Karas sagte, mehr außenpolitisches Engagement der EU heiße konsequenterweise auch gemeinsame Außen-, Sicherheits- und Verteidigungspolitik. Es sei gut, wenn sich in Österreich Nationalrat und Regierung für eine verstärkte Vergemeinschaftung der Außen- und Sicherheitspolitik einsetzten. Er halte es für klar, dass es zu einer gemeinsamen europäischen Verteidigungspolitik kommen müsse. Die Frage sei, wer mitmache. Außerdem könnte eine Koordinierung der bestehenden Verteidigungspolitiken der EU-Staaten ein Einsparpotenzial von 130 Milliarden Euro sowie eine Effizienzsteigerung bringen.
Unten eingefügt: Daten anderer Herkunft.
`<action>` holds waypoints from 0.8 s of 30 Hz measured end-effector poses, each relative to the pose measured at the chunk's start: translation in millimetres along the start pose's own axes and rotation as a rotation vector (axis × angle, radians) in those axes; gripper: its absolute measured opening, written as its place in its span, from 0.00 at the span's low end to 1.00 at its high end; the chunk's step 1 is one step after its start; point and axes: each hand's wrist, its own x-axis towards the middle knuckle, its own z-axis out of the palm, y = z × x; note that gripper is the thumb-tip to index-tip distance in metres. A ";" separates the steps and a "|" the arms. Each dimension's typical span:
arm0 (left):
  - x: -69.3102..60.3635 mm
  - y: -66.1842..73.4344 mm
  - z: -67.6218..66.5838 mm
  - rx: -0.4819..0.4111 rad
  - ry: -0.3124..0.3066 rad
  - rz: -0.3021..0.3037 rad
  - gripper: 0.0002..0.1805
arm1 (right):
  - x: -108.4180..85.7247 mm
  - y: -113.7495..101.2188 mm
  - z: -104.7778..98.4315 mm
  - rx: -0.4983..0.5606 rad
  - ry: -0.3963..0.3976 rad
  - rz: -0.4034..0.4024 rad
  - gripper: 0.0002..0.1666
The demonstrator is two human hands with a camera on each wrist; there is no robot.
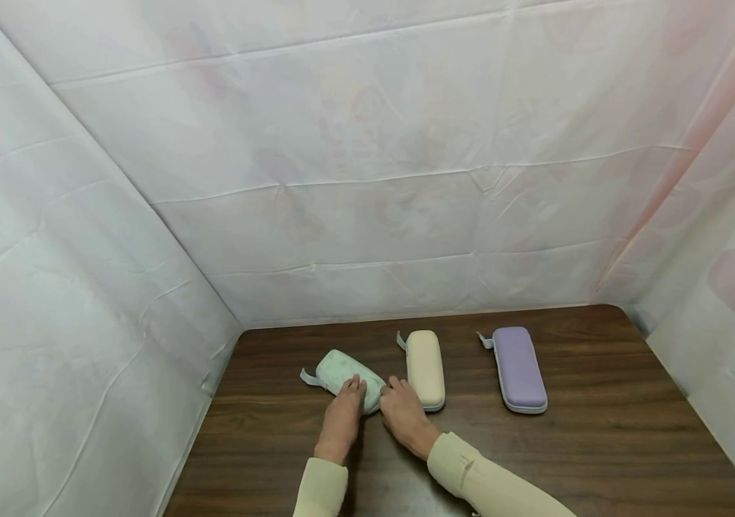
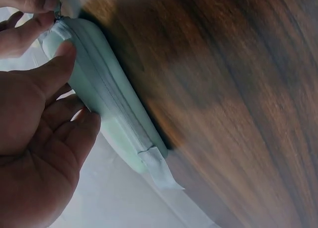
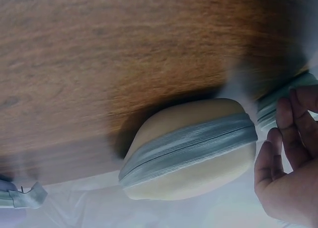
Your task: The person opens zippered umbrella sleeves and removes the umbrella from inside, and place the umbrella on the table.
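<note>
Two pale sleeves (image 1: 322, 487) rise from the bottom of the head view toward the hands, which meet at lower centre. The left hand (image 1: 341, 416) holds the green case (image 1: 344, 368), thumb on one face and fingers curled against the other. The right hand (image 1: 404, 414) pinches at that case's lower-right end, apparently on the zip pull, which is too small to be sure of. The green case lies slanted on the table (image 1: 606, 409), its strap (image 1: 312, 378) pointing left. In the left wrist view its zip (image 2: 102, 79) runs closed along the side that shows, so the work there seems at an early point: the case is steadied and gripped, but no opening shows yet. Just right of the right hand, the cream case (image 1: 426, 368) lies with its visible zip closed; farther right, well apart, is the purple case (image 1: 519, 368), which also looks closed. Neither is held, so any handling of those two appears left to do. Behind the table's far edge, pale cloth (image 1: 367, 143) fills the upper frame.
</note>
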 end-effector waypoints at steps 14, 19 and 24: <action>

Leichtfried schloss eine EU-Armee nicht von vornherein aus. "Aber es kommt die Diskussion zu früh". Notwendig sei eine funktionierende Außenpolitik der EU. Für Österreich gab er zu bedenken, dass eine EU-Armee die "Aufhebung des Bundesverfassungsgesetzes über die Neutralität" bedeuten würde.

Lunacek sagte, wenn Juncker mit dem Vorschlag "von einem Tag auf den anderen den starken Mann spielen will, ist das nicht die richtige Methode". Die Europäische Union solle vielmehr auf eine gemeinsame Außen- und Sicherheitspolitik setzen.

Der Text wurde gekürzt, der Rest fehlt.